Conséquences locales : au-delà du seul emploi direct

Pour le ou les salariés de Tie Rack France, l'ouverture d'une procédure collective marque le début d'une période d'incertitude dont la durée dépend du type de procédure retenu par le tribunal. En cas de liquidation judiciaire — la procédure la plus fréquente dans la région, à 69 % des ouvertures selon les données BODACC — les contrats de travail sont résiliés dans un délai encadré par le mandataire judiciaire. Les créances salariales sont alors prises en charge par l'AGS (Association pour la gestion du régime de garantie des créances des salariés), mécanisme de protection prévu par la loi — mais cette information relève du droit du travail général et n'est pas spécifiquement sourcée dans les documents fournis.

Au-delà de l'emploi direct, une cessation d'activité dans le commerce spécialisé d'habillement génère des effets en cascade sur les fournisseurs et prestataires locaux : transporteurs, prestataires logistiques, propriétaires de locaux commerciaux. Ces créanciers chirographaires — non garantis — sont les derniers servis dans l'ordre de distribution des actifs lors d'une liquidation, ce qui signifie concrètement que leurs créances restent souvent impayées. Là encore, les données disponibles ne permettent pas de chiffrer ces impacts pour le cas Tie Rack France spécifiquement.

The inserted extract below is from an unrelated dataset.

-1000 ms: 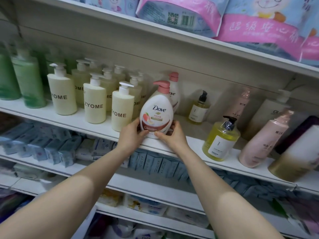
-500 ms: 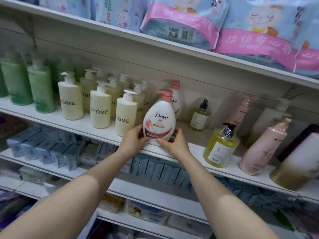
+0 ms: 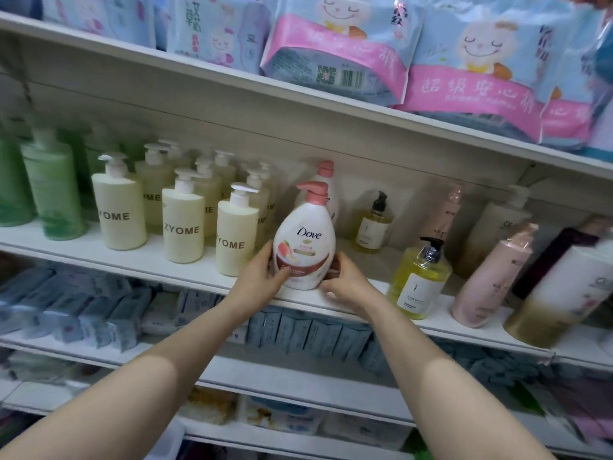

La prochaine étape identifiable dans la procédure est la désignation ou la confirmation du mandataire judiciaire, dont la mission sera d'établir le passif de la société, de réaliser les actifs éventuels et de rendre compte au tribunal. Pappers mentionne la référence JAD dans l'extrait disponible, sans qu'il soit possible d'en tirer davantage de précisions sur l'identité du mandataire ou la juridiction compétente à partir des seules sources fournies. Le dossier suit son cours dans les registres officiels — 965 procédures régionales en trente jours, une de plus dans le textile.